THE PROBLEM
All lines from the start of the listing below through the line containing "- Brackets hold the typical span" are to be written out again exactly, and no others.

COLLECTED DATA
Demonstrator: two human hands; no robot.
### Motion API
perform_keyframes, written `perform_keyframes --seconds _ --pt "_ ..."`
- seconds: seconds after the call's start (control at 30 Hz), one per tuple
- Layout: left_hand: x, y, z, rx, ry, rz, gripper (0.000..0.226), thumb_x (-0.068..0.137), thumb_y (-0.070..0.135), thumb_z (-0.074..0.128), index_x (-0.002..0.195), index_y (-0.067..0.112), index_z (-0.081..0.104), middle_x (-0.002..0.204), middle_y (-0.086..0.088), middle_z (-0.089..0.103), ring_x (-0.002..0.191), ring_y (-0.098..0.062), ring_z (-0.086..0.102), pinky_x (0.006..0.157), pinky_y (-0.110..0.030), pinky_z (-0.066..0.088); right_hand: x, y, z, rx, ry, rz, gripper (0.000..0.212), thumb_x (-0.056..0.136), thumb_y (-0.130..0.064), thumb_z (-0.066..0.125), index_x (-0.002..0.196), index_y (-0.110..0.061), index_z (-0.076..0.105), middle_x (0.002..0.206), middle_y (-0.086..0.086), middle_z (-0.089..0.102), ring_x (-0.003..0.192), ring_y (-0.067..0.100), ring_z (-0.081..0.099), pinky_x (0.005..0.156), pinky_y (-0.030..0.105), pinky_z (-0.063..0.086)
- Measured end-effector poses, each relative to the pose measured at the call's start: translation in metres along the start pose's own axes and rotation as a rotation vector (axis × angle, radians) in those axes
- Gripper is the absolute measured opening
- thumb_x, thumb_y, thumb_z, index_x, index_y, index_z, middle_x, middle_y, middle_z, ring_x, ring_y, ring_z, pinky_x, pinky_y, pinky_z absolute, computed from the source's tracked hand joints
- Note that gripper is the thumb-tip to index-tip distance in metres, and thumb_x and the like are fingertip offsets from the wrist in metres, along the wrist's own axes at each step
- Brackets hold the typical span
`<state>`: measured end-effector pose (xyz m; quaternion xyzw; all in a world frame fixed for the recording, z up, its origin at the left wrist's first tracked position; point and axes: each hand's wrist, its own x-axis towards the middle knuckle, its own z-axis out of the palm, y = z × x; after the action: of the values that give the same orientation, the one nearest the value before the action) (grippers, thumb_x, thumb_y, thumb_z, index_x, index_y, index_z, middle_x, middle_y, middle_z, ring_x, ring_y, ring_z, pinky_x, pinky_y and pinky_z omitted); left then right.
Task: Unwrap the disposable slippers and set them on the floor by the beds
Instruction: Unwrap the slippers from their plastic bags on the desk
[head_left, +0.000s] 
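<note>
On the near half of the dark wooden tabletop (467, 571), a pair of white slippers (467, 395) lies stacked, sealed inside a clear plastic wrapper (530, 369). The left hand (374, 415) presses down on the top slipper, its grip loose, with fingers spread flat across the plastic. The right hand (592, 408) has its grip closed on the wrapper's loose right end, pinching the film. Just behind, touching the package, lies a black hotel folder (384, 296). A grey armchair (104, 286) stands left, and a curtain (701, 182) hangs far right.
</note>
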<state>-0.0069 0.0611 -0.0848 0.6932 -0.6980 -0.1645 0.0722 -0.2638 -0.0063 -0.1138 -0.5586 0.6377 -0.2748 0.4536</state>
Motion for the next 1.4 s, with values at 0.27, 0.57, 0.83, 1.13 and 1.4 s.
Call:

RESPONSE
Demonstrator: two human hands; no robot.
### Motion API
perform_keyframes, written `perform_keyframes --seconds _ --pt "_ ..."`
- seconds: seconds after the call's start (control at 30 Hz), one per tuple
- Layout: left_hand: x, y, z, rx, ry, rz, gripper (0.000..0.226), thumb_x (-0.068..0.137), thumb_y (-0.070..0.135), thumb_z (-0.074..0.128), index_x (-0.002..0.195), index_y (-0.067..0.112), index_z (-0.081..0.104), middle_x (-0.002..0.204), middle_y (-0.086..0.088), middle_z (-0.089..0.103), ring_x (-0.002..0.191), ring_y (-0.098..0.062), ring_z (-0.086..0.102), pinky_x (0.006..0.157), pinky_y (-0.110..0.030), pinky_z (-0.066..0.088); right_hand: x, y, z, rx, ry, rz, gripper (0.000..0.212), thumb_x (-0.056..0.136), thumb_y (-0.130..0.064), thumb_z (-0.066..0.125), index_x (-0.002..0.196), index_y (-0.110..0.061), index_z (-0.076..0.105), middle_x (0.002..0.206), middle_y (-0.086..0.086), middle_z (-0.089..0.102), ring_x (-0.003..0.192), ring_y (-0.067..0.100), ring_z (-0.081..0.099), pinky_x (0.005..0.156), pinky_y (-0.030..0.105), pinky_z (-0.063..0.086)
- Measured end-effector poses, each relative to the pose measured at the call's start: translation in metres along the start pose's own axes and rotation as a rotation vector (axis × angle, radians) in those axes
- Gripper is the absolute measured opening
- thumb_x, thumb_y, thumb_z, index_x, index_y, index_z, middle_x, middle_y, middle_z, ring_x, ring_y, ring_z, pinky_x, pinky_y, pinky_z absolute, computed from the source's tracked hand joints
- Note that gripper is the thumb-tip to index-tip distance in metres, and thumb_x and the like are fingertip offsets from the wrist in metres, along the wrist's own axes at each step
- Brackets hold the typical span

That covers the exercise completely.